= WHAT TO DO =
What number of lines in the data below contain the string "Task"? Answer with that number alone.

= RECORDS PROVIDED =
----------

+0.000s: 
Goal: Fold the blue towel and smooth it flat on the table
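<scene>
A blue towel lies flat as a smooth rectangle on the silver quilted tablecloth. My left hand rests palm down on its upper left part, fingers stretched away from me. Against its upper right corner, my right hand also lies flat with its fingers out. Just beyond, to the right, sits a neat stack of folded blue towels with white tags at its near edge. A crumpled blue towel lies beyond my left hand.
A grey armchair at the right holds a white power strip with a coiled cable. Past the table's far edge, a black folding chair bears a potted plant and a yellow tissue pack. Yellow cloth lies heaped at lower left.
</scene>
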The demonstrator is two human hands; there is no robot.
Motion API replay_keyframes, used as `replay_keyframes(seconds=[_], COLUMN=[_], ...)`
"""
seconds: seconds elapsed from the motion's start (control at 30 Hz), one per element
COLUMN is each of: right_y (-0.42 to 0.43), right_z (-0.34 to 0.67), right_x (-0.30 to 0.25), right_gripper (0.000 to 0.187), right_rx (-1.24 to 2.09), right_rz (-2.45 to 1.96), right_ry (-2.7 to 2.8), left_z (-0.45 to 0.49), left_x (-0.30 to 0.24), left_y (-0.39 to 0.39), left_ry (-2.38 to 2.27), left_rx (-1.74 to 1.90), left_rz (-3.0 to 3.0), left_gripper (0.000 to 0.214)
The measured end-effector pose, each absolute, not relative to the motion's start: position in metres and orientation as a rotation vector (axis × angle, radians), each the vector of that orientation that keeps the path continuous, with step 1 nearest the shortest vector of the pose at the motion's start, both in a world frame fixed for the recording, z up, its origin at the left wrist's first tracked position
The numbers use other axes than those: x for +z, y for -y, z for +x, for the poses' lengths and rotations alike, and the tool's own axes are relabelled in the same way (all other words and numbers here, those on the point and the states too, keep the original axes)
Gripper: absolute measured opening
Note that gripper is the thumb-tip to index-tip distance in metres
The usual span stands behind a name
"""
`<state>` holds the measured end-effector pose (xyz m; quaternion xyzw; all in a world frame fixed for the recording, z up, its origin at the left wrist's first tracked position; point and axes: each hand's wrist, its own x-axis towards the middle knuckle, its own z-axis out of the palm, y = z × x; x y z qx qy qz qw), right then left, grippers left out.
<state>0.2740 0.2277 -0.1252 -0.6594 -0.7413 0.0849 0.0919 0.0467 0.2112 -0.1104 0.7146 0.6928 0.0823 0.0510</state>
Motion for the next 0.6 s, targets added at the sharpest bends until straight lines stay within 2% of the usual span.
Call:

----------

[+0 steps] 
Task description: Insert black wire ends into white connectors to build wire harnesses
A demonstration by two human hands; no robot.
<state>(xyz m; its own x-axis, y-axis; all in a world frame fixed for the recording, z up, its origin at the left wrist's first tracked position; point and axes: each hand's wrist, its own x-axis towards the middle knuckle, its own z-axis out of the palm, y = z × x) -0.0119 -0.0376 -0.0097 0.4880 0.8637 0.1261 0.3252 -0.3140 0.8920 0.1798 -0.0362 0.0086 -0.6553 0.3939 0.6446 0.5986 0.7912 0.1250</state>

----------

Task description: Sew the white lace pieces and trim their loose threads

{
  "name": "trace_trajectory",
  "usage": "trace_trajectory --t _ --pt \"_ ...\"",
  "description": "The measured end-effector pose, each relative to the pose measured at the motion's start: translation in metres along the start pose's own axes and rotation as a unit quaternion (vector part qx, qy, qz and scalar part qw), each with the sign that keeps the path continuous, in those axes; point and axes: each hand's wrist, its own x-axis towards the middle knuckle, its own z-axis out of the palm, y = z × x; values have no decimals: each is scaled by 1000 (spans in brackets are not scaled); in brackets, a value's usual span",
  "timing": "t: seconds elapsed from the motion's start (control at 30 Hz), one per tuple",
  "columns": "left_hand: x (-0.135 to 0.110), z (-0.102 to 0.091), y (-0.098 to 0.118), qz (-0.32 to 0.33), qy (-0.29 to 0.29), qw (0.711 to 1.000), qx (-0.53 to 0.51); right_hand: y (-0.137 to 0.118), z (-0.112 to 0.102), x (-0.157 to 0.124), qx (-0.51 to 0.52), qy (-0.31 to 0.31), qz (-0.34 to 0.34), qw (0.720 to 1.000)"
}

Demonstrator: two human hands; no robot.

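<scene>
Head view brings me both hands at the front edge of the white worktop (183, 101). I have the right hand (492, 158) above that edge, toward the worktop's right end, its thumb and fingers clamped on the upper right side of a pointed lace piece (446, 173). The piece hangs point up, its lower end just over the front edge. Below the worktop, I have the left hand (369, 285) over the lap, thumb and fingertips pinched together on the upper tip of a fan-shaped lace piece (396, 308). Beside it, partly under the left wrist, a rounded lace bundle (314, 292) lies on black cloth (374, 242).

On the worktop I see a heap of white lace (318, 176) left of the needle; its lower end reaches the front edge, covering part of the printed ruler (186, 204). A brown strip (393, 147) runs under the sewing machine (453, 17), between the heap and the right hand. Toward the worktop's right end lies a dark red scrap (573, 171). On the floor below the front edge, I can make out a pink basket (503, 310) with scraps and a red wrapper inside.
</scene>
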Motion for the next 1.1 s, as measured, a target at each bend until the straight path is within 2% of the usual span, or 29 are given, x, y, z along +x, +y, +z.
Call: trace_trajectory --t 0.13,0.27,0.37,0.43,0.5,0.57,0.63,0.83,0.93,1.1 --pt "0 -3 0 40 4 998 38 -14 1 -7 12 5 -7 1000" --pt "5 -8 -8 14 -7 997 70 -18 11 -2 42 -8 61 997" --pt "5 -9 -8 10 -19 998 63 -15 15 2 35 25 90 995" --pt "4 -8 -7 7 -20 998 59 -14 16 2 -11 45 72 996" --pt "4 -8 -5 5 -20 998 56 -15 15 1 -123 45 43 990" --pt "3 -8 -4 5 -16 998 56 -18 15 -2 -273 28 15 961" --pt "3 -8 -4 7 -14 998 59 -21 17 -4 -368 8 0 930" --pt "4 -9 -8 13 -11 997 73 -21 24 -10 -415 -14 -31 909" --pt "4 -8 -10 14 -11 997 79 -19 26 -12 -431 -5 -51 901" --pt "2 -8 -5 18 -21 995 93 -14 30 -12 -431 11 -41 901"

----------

= WRITTEN RESPONSE =
2